Before that, though, you’ll have to contend with Killer Croc in the sewers. Down here, you must slowly walk across wooden platforms to avoid attracting Croc’s attention; when he lunges out of the water, you must quickly toss a Batarang to subdue him and make a run for it when he starts smashing up the platforms. Eventually, you’ll avoid him and collect the samples Batman needs to synthesise an anti-virus for the TITAN formula and Croc will chase you down. This forces you to run towards the camera as quickly as possible and then detonate explosive charges before Croc can reach you to send him plummeting down a deep chasm. As mentioned before, you’ll also have to contend with the Scarecrow on no less than three occasions. Each time, you must navigate his hellscape using your stealth, gadgets, and jumping/shimmying skills to avoid being spotted but, as the encounters progress, you’ll also have to fend off waves of skeletons. In the final encounter, Scarecrow summons more of these enemies, including a TITAN variant, in three waves; after defeating each one, Batman activates a Bat-Signal and will eventually dispel and break free of the Scarecrow’s harrowing nightmares once and for all.

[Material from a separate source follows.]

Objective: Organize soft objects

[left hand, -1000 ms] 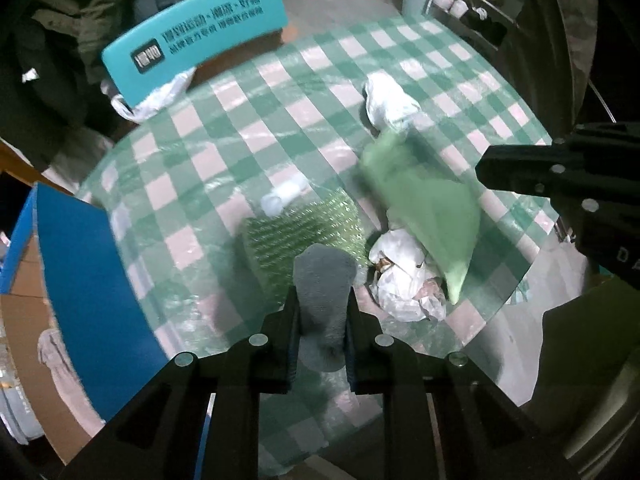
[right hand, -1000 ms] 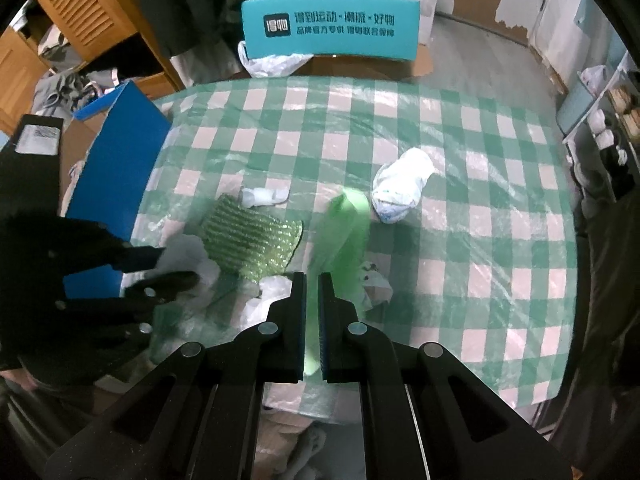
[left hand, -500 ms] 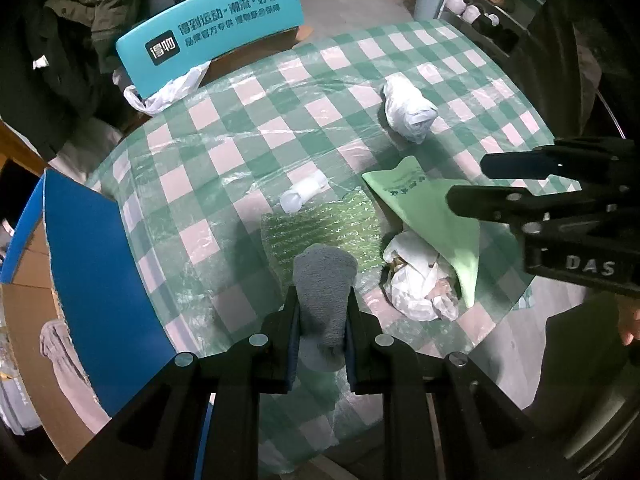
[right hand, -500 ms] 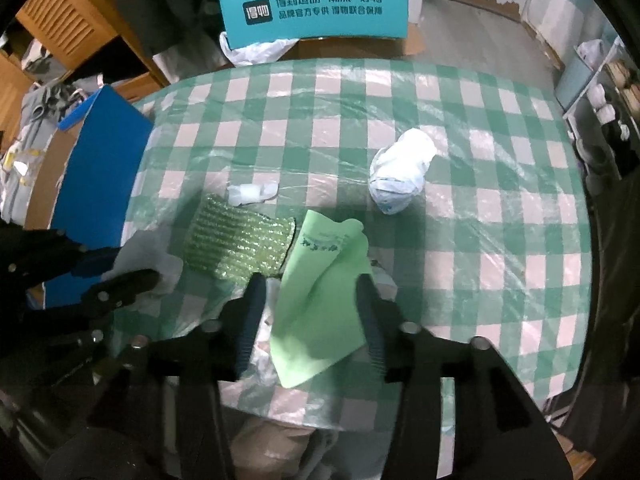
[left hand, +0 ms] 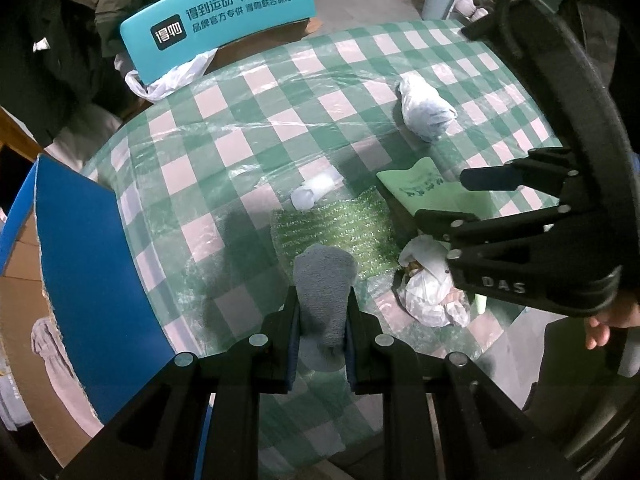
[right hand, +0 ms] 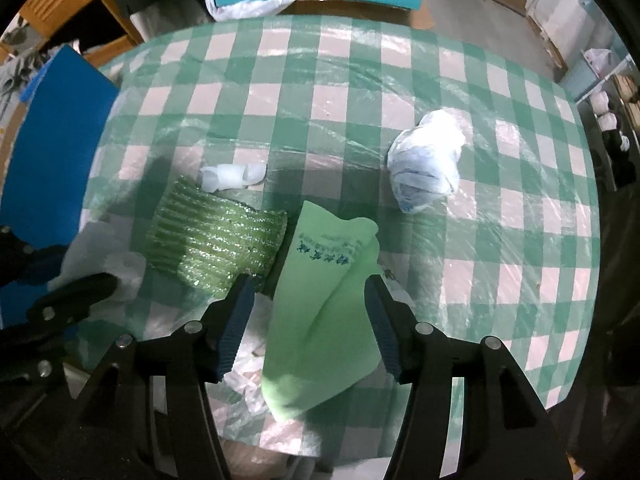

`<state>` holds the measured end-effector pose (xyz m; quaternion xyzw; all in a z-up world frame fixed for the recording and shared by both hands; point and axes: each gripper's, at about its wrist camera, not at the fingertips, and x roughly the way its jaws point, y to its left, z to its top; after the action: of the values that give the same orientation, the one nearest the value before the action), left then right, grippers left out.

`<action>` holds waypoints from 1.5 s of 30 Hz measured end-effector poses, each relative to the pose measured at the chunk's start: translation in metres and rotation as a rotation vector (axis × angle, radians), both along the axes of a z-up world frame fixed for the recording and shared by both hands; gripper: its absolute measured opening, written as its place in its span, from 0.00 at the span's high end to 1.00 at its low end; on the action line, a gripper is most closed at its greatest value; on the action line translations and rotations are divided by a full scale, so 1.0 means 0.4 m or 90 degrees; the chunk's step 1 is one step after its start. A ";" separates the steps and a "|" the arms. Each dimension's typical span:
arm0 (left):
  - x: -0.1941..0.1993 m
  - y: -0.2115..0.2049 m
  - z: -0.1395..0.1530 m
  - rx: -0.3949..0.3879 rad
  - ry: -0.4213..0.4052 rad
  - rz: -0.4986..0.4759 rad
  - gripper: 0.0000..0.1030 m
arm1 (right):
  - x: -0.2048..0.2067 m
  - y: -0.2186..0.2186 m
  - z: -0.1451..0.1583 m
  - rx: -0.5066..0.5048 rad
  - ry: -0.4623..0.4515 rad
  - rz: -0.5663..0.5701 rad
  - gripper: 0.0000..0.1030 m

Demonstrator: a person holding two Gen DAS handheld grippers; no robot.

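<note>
My left gripper (left hand: 322, 312) is shut on a grey knitted sock (left hand: 324, 280), held above the near edge of the green checked table (right hand: 360, 80). A light green cloth (right hand: 320, 320) with dark print lies loose on the table, partly over a crumpled white bag (left hand: 428, 292). My right gripper (right hand: 307, 284) points down over this cloth. Its jaws are opening, and the cloth lies between and below them without touching the pads. In the left wrist view the right gripper (left hand: 444, 198) hangs over the cloth's (left hand: 416, 190) near half.
A green bubble-wrap sheet (right hand: 216, 240) lies left of the cloth, with a small white plastic piece (right hand: 232, 176) behind it. A balled white bag (right hand: 428, 164) sits at the right. A blue-flapped cardboard box (left hand: 88, 264) stands left of the table, a teal chair back (left hand: 220, 12) behind.
My right gripper opened and let go of the green cloth, which dropped flat onto the table. It then sank closer over the cloth. The left gripper kept still with the sock.
</note>
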<state>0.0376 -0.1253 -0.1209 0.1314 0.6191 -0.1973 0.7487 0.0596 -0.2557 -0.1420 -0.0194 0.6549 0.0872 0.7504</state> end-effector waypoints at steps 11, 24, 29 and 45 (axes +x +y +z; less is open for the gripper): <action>0.024 0.009 -0.028 -0.001 0.017 0.010 0.82 | 0.020 0.006 -0.058 -0.033 0.029 -0.005 0.45; 0.036 0.003 -0.036 0.003 0.023 0.011 0.82 | 0.013 0.002 -0.072 -0.031 0.024 0.005 0.83; 0.034 0.004 -0.036 0.004 0.022 0.011 0.82 | 0.025 -0.012 -0.059 -0.015 0.018 0.001 0.88; 0.015 0.007 0.015 -0.005 -0.004 0.004 0.82 | -0.017 -0.065 0.070 0.042 -0.050 -0.028 0.92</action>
<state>0.0437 -0.1225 -0.1150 0.1273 0.6162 -0.1971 0.7518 0.0527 -0.2818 -0.1141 0.0165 0.6223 0.0912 0.7773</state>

By far the most frustrating boss battle of the game, though, is the one against Poison Ivy; encased in a monstrous man-eating plant, she sends out a bunch of tentacles that will choke the life out of you in seconds, commands besotted thugs and guards to attack you, and fires super-fast and painful bolts your way. To defeat her, you must avoid her attacks, defeat her goons, and toss a quick Batarang at her when she exposes herself while firing at you. When she collapses, you can use your explosive gel to damage the pod but this battle can get very harrowing on the game’s Hard difficulty. When you finally confront the Joker for the final showdown, he arranges a gaggle of thugs to greet you at the door, tries to kill you with an exploding television, forces you to fight a whole bunch of enemies and two TITANs at once, and then transforms himself into a TITAN monster for the finale. In this fight, you must avoid his claw swipes and then dispatch the goons that come into the arena, destroying exploding teeth and avoiding the electrified walls until it’s safe to pull the Joker down from his ledge and put a beating on him. Sadly, it’s not a very compelling final boss battle as it’s fundamentally the same as battling the TITANs and Bane, and it’s a bit of a missed opportunity to not have Batman undergo a similar transformation, but it’s decent enough for what it is and not too surprising that you wouldn’t fight the Joker one-on-one.

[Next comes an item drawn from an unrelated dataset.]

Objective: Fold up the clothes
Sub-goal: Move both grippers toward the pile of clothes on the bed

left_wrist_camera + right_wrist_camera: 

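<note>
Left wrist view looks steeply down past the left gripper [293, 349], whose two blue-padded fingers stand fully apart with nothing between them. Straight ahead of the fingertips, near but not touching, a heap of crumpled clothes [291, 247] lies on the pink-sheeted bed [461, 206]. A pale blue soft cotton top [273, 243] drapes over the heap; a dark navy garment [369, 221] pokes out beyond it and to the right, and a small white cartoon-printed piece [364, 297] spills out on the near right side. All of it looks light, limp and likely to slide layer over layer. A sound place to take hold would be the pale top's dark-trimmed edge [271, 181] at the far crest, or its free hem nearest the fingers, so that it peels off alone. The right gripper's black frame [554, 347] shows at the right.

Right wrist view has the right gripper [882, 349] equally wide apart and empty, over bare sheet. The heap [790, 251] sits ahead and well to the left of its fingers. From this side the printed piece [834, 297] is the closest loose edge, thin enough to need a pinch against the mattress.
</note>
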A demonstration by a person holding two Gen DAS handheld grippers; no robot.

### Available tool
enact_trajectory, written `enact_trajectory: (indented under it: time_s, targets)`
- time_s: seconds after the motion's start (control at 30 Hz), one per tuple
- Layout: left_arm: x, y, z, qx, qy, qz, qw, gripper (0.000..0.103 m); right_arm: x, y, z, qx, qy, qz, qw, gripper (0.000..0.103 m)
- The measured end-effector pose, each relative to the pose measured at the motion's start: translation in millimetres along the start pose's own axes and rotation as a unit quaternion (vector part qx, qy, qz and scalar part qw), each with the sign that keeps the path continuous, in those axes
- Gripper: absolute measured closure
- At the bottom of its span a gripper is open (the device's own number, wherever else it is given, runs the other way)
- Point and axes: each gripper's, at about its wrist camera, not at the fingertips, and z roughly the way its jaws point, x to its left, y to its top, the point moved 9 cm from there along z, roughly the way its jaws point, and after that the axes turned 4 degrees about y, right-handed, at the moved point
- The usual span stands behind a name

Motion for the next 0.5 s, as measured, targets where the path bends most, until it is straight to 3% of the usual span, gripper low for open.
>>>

Power-Ups and Bonuses: Batman: Arkham Asylum features a level-up progression system; every time you defeat enemies, solve riddles, or pick up Riddler Trophies and other items (like audio tapes and so forth), you’ll gain XP. When you level-up, you can spend the Skill Points you earn on improving Batman’s armour to give him more health, adding additional takedowns and combat moves to his repertoire, or upgrading his various gadgets to improve their range and efficiency. I recommend pacing these upgrades out (armour once, then a new takedown, armour again, maybe upgrade a gadget, and so forth) and fighting every enemy you see in order to upgrade Batman as fast as possibly. It’s very easy to fully upgrade Batman on even a casual playthrough on Hard mode, though, so it shouldn’t be too hard to get there.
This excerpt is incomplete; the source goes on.